For 7,140,000 milliseconds, the cast of The Goldfinch looks just as bored as the audience. Kidman isn’t the only wasted cast member. Finn Wolfhard is great as young Boris but once his character gets interesting he disappears. Characters that disappear the minute the audience starts to care about them is a recurring theme with almost everyone in The Goldfinch. As soon as a character gets depth, there’s a cut to a time jump and you’re stuck screaming at the screen “No, go back. That was actually interesting…DON’T CUT AWAY NOW”. Ansel Elgort is a better actor than the script allows him to be. There are moments when he shines but due to highly questionable editing choices, those moments are cut away from and fleeting. Everyone on this cast deserves better. They did their jobs but were let down by both the script and the editing.

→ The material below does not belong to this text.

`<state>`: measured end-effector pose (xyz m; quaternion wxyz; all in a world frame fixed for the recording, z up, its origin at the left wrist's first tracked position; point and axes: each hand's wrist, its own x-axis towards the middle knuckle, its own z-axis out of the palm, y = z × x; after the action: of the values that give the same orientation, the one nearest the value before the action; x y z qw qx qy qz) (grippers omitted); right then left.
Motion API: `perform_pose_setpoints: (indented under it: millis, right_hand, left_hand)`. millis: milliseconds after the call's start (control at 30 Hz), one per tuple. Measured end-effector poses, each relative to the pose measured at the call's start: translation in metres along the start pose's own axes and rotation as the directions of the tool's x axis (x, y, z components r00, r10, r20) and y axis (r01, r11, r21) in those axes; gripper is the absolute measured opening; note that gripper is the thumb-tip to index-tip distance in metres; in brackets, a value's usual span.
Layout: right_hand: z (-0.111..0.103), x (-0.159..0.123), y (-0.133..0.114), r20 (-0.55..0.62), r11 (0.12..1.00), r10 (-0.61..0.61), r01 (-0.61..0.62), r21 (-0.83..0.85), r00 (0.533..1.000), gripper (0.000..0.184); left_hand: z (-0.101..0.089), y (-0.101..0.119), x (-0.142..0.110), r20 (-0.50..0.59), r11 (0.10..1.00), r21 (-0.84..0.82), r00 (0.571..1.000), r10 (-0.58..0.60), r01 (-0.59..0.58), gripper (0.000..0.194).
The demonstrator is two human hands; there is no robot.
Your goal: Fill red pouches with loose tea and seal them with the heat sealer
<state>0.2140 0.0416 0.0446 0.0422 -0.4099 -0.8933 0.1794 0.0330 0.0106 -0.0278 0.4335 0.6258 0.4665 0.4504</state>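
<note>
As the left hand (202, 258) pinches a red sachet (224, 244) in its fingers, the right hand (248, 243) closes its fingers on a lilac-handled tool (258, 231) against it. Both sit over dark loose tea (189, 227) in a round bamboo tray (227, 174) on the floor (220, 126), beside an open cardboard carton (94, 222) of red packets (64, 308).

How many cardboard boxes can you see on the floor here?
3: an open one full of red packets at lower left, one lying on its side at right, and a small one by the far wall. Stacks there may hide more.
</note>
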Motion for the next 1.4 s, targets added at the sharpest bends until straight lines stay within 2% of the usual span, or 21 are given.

As I walked out of The Goldfinch, I avoid any reps as they were asking members of the audience what their favorite scene of the movie was. My answer is simple: The credits. Because it meant I was no longer being held captive by the most unimaginative and laziest movie of 2019. There are much more engaging and interesting ways to spend 7.14 x1012 nanoseconds than sitting through The Goldfinch. Even if you don’t believe so, I believe your time is more valuable.
Kriss & Ro recorded a spoiler review for The Goldfinch to dive deeper into just what is wrong with this film. If you're a premium member, you can either play the content below (or you can play it off of the Premium feed) after signing in. If you aren't a premium member, sign up here to listen.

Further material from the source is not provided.